Het begon allemaal heel onschuldig, al jaren geleden. Dat ik de stekkertjes aan de achterkant van mijn pc inprikte en ik merkte dat ik de kleuren niet meer van elkaar kon onderscheiden. Even wat extra licht erbij en klaar. Wie doet je wat. Opeens ging ik ook 's avonds in bed merken dat mijn nachtlampje toch wat meer op mijn boek moest schijnen. En ja, ook de afstand tot de letters moest maar eens wat groter.
Mijn opticien liet zich ooit een keer ontvallen dat iedereen grofweg tussen 40 en 45 jaar in de 'gevarenzone' komt en dus een leesbril nodig heeft - of een extra leessterkte in zijn bril (wat de brillenboer dan heel eufemistisch een additie noemt). Sommige mensen een jaartje eerder, sommige mensen een jaartje later. Met mijn 48 levensjaren op de teller zit ik dus al ver achter de vijandelijke linies. "Probeer het zo lang mogelijk uit te stellen," zei diezelfde opticien. "Want als je er eenmaal aan begint, kun je écht niet meer zonder."

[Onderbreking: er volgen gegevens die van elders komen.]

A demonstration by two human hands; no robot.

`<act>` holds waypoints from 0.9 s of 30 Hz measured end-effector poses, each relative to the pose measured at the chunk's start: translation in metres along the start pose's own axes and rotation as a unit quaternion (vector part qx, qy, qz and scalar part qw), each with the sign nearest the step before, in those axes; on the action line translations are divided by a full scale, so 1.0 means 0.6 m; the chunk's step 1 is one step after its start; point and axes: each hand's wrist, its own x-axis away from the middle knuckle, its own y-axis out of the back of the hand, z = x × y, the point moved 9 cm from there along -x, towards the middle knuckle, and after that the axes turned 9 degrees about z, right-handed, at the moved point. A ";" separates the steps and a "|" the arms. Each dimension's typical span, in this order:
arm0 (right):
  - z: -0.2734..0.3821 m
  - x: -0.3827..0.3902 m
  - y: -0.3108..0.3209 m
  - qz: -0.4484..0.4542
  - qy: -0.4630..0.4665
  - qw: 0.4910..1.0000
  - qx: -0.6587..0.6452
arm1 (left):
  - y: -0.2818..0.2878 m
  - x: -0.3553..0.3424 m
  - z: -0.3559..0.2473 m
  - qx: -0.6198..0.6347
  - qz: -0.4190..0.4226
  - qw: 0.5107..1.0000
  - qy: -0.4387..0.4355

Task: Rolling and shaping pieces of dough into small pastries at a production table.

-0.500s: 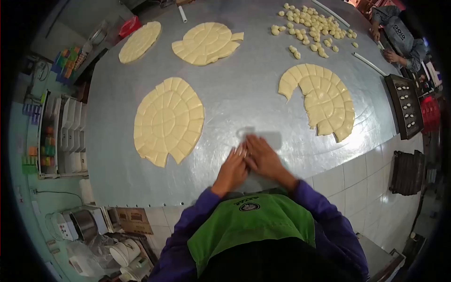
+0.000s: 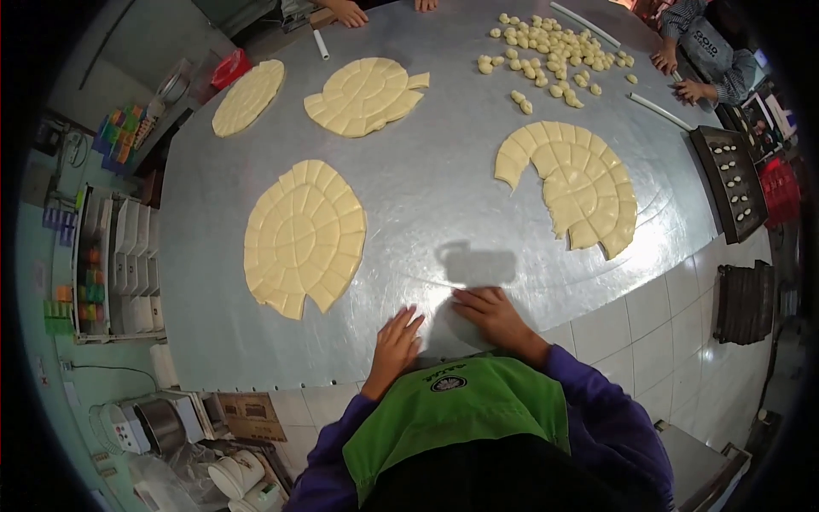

Sta je dan. Geboren in 1968. De oorlog in Vietnam woedde in alle hevigheid en Neil Armstrong stond op het punt als eerste mens naar de maan de vliegen. Ik bestond, maar herinner het me niet. Ik herinner me wél de zwaarbewapende agenten aan de Duits-Nederlandse grens nadat RAF-terroristen daar in 1978 betrokken waren bij een schietpartij. Het waren de dagen dat mijn vader - rechercheur van politie - niet zonder pistool van en naar zijn werk ging.
Ik hoorde vanochtend nog het nummer The Reflex van Duran Duran. Ik herinner me dat dit in 1984 in één klap een wereldhit werd. Ik herinner me het bezoek van de paus aan Nederland. Ik herinner me de enorme anti-kernwapendemonstratie op het Malieveld in Den Haag. Ik herinner me de historische woorden "Mr. Gorbachev, tear down this wall!" van Ronald Reagan. Ik herinner me dat de Muur daadwerkelijk viel (hier in mijn la ligt nog een brokje). Ik herinner me de Balkanoorlog en de eerste Golfoorlog. Ik herinner me de opkomst van de mobiele telefoon. Ik herinner me dat we nog geen internet hadden.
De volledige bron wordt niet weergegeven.